__Task instructions__: Each line of the listing where "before" appears should be reported.

__Collected material__:
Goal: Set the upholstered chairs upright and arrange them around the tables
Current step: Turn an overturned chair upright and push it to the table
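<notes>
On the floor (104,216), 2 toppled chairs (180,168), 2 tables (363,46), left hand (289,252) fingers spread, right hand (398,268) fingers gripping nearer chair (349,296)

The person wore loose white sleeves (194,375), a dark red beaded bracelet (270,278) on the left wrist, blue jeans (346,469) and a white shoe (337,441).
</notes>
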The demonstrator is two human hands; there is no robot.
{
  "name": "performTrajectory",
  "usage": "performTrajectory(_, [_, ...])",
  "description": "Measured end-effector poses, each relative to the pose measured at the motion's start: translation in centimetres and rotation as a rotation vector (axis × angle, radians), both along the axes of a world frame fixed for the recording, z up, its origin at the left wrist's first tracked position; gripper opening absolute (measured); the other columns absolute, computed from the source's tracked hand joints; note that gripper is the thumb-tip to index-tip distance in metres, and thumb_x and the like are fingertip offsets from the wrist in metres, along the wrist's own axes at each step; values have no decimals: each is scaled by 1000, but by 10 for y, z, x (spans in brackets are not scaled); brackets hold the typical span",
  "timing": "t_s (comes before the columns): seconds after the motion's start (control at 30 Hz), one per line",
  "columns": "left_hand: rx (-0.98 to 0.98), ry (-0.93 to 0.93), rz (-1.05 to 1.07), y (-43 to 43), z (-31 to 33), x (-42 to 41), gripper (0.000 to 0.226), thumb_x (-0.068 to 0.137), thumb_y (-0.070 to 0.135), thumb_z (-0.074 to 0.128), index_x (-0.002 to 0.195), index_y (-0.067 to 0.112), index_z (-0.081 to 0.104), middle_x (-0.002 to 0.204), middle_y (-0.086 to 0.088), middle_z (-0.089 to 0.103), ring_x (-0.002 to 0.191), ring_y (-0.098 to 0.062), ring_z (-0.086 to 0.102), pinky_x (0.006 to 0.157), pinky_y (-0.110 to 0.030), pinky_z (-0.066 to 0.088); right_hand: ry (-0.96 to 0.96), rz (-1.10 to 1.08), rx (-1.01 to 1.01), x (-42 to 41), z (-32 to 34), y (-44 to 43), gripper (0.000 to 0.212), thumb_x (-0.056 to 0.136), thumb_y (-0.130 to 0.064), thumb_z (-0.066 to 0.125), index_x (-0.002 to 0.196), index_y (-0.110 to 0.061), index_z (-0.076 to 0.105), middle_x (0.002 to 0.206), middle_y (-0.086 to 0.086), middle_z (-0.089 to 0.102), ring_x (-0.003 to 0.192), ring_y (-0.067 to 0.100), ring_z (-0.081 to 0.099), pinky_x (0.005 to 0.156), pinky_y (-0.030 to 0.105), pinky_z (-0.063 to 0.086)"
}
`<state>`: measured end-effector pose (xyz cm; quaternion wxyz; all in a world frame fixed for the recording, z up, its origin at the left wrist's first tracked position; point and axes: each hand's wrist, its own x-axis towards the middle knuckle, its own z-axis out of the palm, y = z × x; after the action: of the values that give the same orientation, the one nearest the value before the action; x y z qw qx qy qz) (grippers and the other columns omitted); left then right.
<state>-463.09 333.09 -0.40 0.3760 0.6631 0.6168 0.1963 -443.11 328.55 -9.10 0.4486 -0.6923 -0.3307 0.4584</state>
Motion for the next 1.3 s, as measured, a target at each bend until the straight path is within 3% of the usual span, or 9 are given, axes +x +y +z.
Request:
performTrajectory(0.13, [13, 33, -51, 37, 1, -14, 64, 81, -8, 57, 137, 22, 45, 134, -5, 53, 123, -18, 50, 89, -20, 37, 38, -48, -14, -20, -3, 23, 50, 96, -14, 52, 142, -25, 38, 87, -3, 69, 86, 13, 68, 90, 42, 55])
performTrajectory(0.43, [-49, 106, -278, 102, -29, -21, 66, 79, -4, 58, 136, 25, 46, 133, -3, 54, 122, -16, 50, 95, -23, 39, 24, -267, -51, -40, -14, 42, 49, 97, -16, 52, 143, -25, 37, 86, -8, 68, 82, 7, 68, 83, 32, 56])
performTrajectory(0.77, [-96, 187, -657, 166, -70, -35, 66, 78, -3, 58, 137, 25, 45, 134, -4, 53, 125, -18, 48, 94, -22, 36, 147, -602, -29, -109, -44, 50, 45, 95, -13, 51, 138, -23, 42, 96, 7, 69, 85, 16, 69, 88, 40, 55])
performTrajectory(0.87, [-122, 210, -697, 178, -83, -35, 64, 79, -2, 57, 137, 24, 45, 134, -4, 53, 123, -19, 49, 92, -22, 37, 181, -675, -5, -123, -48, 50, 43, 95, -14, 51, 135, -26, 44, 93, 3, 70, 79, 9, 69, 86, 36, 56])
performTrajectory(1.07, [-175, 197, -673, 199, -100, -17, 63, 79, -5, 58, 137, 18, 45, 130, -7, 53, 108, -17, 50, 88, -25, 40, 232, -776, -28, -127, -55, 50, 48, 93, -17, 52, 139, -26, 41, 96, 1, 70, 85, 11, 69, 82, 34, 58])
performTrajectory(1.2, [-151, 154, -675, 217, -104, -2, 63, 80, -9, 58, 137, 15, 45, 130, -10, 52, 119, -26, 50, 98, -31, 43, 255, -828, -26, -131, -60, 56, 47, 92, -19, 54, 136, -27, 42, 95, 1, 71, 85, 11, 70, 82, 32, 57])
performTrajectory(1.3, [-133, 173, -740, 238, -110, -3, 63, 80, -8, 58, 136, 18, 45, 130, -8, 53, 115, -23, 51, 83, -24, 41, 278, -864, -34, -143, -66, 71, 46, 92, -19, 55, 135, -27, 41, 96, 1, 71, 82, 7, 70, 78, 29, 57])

__Solution to this problem__:
  "timing": "t_s (comes before the columns): seconds after the motion's start (control at 30 Hz), one per line",
`<state>`: measured end-effector pose (xyz cm; quaternion wxyz; all in a world frame fixed for the recording, z up, its origin at the left wrist's first tracked position; point and axes: each hand's wrist, its own x-axis towards the middle knuckle, its own z-axis out of the palm, y = z × x; after the action: of the values that give the same orientation, the one nearest the value before the action; x y z qw qx qy qz) (grippers and the other columns omitted); left then right.

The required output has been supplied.